The Line That Refused the Rain
Rabbi Simeon, quoted in that tradition, describes the wicked in terms that are philosophical rather than merely behavioral. They did not simply violate laws. They declared a position: we do not need the drops of your rain, neither to walk in your ways. They rejected the most basic form of dependence, the dependence on the physical conditions of life that only God can provide. Their wickedness was a statement about the nature of human beings. They stood on their own. They did not need the water that came from above.
The Mark That Cain's Descendants Carried Forward
Rabbi Meir, also quoted in Pirkei DeRabbi Eliezer, adds a physical dimension to the description of Cain's lineage. They walked about naked, he says. Rabbi Tanchuma connects this to the verse from Genesis where God made garments for Adam and Eve when they left Eden. Those garments, in the broader midrashic tradition, carried a symbolic weight: they were the human acknowledgment of vulnerability, of needing cover, of not being sufficient on one's own. To walk without them was not merely social impropriety. It was a statement of self-sufficiency that rejected the premise of the original gift.

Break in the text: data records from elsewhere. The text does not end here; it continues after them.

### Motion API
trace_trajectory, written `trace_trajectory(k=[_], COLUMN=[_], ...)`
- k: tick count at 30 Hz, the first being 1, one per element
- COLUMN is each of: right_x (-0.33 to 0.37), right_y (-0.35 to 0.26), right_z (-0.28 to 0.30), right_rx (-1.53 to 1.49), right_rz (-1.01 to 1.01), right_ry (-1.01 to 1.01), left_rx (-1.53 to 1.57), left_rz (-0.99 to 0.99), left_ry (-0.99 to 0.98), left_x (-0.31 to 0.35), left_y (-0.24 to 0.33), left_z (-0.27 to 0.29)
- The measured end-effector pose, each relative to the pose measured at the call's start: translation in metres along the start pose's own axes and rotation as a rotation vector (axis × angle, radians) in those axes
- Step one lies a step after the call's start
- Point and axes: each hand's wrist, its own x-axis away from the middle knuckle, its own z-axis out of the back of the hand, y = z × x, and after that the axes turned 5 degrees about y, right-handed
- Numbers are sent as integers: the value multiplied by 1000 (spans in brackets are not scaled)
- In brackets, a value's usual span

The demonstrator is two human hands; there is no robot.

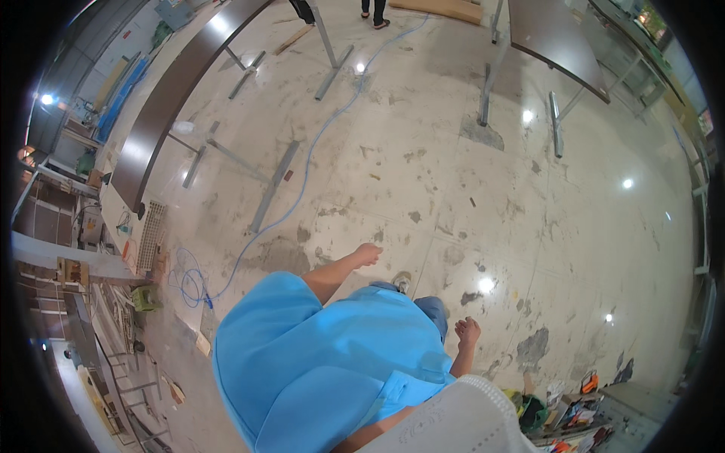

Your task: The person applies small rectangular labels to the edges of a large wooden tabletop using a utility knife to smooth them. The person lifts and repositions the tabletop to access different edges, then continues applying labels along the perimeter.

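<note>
My left hand (368, 255) hangs in front of me over the bare floor, its fingers curled in loosely. My right hand (468, 331) is lower and to the right, beside my leg, with its fingers bent toward the palm. Nothing shows in either hand, and neither touches any object. Below them spreads my light blue top (325, 355), with one shoe (402, 282) showing past its edge. A pale grey patterned fabric (461, 419) covers part of the lower edge.
A long dark tabletop (170, 90) on metal legs stands at the left, another table (555, 38) at the far right. A blue hose (306, 170) winds across the stained floor (423, 181). Assorted items (578, 415) lie by a grey cabinet (638, 411). A person's feet (375, 21) show far ahead.
</note>
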Motion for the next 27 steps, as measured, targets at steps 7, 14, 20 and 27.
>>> trace_trajectory(k=[7, 14, 20, 27], right_x=[-91, -187, -300, -410], right_y=[-82, -165, -298, -482], right_z=[-53, -37, -54, -173], right_rx=[117, 365, 328, 276], right_rz=[-108, -156, -38, 74], right_ry=[-53, 26, -5, -49], left_rx=[141, 92, 231, 291], left_rz=[-19, 202, 224, 143], left_ry=[37, 36, 194, 168], left_x=[-53, -79, -104, -189], left_y=[128, 182, 268, 374], left_z=[-35, -47, -39, -53])
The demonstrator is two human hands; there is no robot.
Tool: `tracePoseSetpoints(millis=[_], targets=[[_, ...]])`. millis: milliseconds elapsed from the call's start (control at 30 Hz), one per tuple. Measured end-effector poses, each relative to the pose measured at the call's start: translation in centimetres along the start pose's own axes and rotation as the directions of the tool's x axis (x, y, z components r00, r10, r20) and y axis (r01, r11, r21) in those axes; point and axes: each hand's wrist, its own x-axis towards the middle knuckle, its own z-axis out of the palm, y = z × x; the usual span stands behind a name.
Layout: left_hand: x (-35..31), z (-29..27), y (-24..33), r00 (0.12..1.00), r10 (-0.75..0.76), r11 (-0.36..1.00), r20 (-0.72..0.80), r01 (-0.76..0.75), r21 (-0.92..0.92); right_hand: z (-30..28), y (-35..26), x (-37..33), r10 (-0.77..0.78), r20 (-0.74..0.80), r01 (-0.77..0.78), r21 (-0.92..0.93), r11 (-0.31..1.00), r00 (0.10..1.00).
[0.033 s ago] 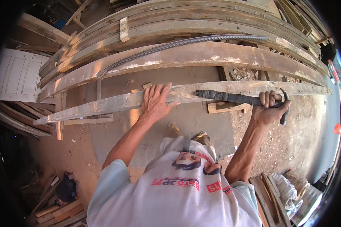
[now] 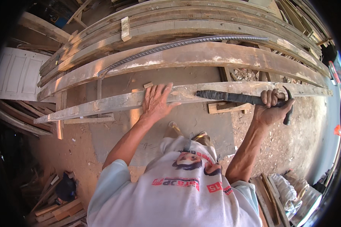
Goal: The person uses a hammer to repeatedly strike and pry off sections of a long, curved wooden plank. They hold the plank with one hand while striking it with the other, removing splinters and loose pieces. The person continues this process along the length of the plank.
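A long, weathered wooden beam [image 2: 121, 103] lies across in front of me. Flat on it, left of the middle, rests my left hand [image 2: 157, 101], with its fingers stretched out and its thumb apart. My right hand [image 2: 269, 107] is wrapped round a claw hammer [image 2: 244, 99] close to its head. The black-wrapped handle points left along the beam, while the curved claw and dark metal head stick out on the right beyond my fist. Behind, a wider plank [image 2: 201, 53] carries a bent ribbed steel bar [image 2: 166, 47].
Several long beams [image 2: 185, 24] are stacked at the far side, with a small wood block [image 2: 125, 29] on top. A short wood piece [image 2: 225, 107] lies below the beam. A white panelled door [image 2: 19, 73] stands at left. Scrap wood [image 2: 62, 212] and bags [image 2: 286, 193] lie near me.
My right hand and the hammer have shifted very slightly to the right. My left hand stays on the beam.
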Motion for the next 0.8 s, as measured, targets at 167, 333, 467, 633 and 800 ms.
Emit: tracePoseSetpoints(millis=[167, 333, 467, 633, 800], targets=[[0.1, -0.1, -0.4, 0.999, -0.041, 0.999, 0.006, 0.041, -0.009, -1.8, 1.4, 1.9, 0.055, 0.042, -0.056, 0.023, 0.998, 0.998], [0.9, 0.3, -0.6, 1.0, -0.022, 1.0, 0.013, 0.022, -0.011, -1.7, 1.1, 1.0, -0.014, 0.131, 0.014, 0.006, 1.0, 0.991], [0.3, 0.0, -0.7, 0.999, -0.025, 1.0, 0.03, 0.025, -0.01, 3.9, 0.7, -1.3, -0.078, 0.128, 0.095, -0.134, 0.986, 0.989], [0.5, -0.3, -0.5, 0.998, -0.021, 1.0, 0.054, 0.021, 0.001, 6.2, 0.8, -2.6, -0.061, 0.195, 0.108, -0.242, 0.964, 0.979], [0.4, -0.5, -0.4, 0.999, -0.028, 1.0, 0.033, 0.028, 0.002, 10.7, 2.4, -4.7, 0.036, 0.387, 0.095, -0.315, 0.944, 0.921]])
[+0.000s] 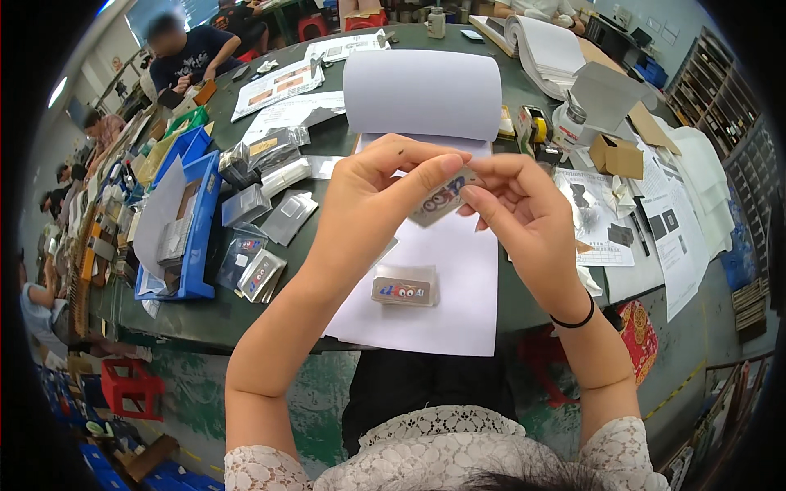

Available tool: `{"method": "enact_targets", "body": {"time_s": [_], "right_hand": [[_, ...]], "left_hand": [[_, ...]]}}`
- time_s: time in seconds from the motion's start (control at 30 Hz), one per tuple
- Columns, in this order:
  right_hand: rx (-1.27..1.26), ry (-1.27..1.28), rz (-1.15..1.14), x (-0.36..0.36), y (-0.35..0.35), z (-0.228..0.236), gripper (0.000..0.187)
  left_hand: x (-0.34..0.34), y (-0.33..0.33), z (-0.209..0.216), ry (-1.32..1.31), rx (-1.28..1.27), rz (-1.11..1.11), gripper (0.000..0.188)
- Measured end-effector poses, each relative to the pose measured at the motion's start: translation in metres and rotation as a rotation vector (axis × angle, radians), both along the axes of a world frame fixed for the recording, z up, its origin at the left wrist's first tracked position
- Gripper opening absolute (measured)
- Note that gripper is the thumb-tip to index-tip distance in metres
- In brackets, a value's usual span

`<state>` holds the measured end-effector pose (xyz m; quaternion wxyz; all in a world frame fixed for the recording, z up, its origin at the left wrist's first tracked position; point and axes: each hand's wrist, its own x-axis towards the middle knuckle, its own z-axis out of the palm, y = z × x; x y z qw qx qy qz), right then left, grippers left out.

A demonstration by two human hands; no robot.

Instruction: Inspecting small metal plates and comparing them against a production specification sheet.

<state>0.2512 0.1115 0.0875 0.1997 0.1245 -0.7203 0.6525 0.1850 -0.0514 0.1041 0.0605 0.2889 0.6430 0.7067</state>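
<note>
Up over the white paper pad (458,327), both my hands hold one small grey plate (435,206) with a colourful printed design. My left hand (381,184) is closed on its upper edge, thumb and fingers pinched together. On its right corner, my right hand (528,209) pinches with thumb and index finger; a dark band circles that wrist. The plate is tilted, and my fingers hide part of it. Below it on the pad lies a stack of similar plates (401,291), seemingly in clear plastic, printed side up.
Left of the pad lie bagged plates (262,274), clear plastic boxes (246,204) and a blue bin (196,274) with papers. To the right are a small cardboard box (616,155), a white bottle (570,123), a black pen (640,233) and printed sheets. A person (192,57) sits across the table.
</note>
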Motion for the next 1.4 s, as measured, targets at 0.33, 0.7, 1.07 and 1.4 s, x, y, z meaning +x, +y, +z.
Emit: {"method": "enact_targets", "body": {"time_s": [0.33,0.7,1.07,1.4], "right_hand": [[0.115,0.001,-0.147,0.003,-0.008,-0.022,0.025],[0.600,-0.201,-0.171,-0.007,0.029,-0.080,0.021],[0.699,-0.087,-0.364,-0.007,0.040,-0.137,0.014],[0.791,-0.089,-0.454,-0.002,0.017,-0.129,0.015]], "left_hand": [[-0.001,-0.028,-0.034,0.152,-0.109,0.042,0.016],[0.017,-0.231,-0.035,0.235,-0.278,0.966,0.017],[0.028,-0.520,-0.112,-0.045,-0.164,1.644,0.017],[-0.058,-0.561,-0.112,-0.071,-0.357,1.684,0.018]]}}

The Book of Jasher, the ancient chronicle cited in Joshua and Samuel, gives a more expansive account of the period between Cain's exile and the flood, tracing the physical multiplication of both lines across the world that was still new. Adam names the animals, Cain kills Abel, and then the two branches of humanity begin their long divergence across the earth, carrying their different orientations with them into every settlement they founded.
Enosh and What Began in His Generation
The tradition in Pirkei DeRabbi Eliezer is careful to distinguish Seth from his own son Enosh. The verse in Genesis 4:26 says it was in Enosh's generation that people began to call on the name of God. Some rabbis read this as the beginning of prayer. Others, including the tradition in Pirkei DeRabbi Eliezer, read it differently: in Enosh's generation, idolatry began. The word for calling on the name, in this reading, refers not to worship of God but to the naming of idols with divine names, the first application of sacred language to objects that were not sacred.
Seth was righteous. His son Enosh was the beginning of a deviation within the righteous line. The split at the top of human genealogy was not a clean boundary that held forever. Wickedness could emerge from the line of Seth, and the tradition about Noah makes this clear: the flood came because even Seth's descendants had been corrupted by the daughters of Cain's line. The two branches of humanity that began with the third son of Adam were not sealed off from each other. They kept meeting, and each meeting had consequences.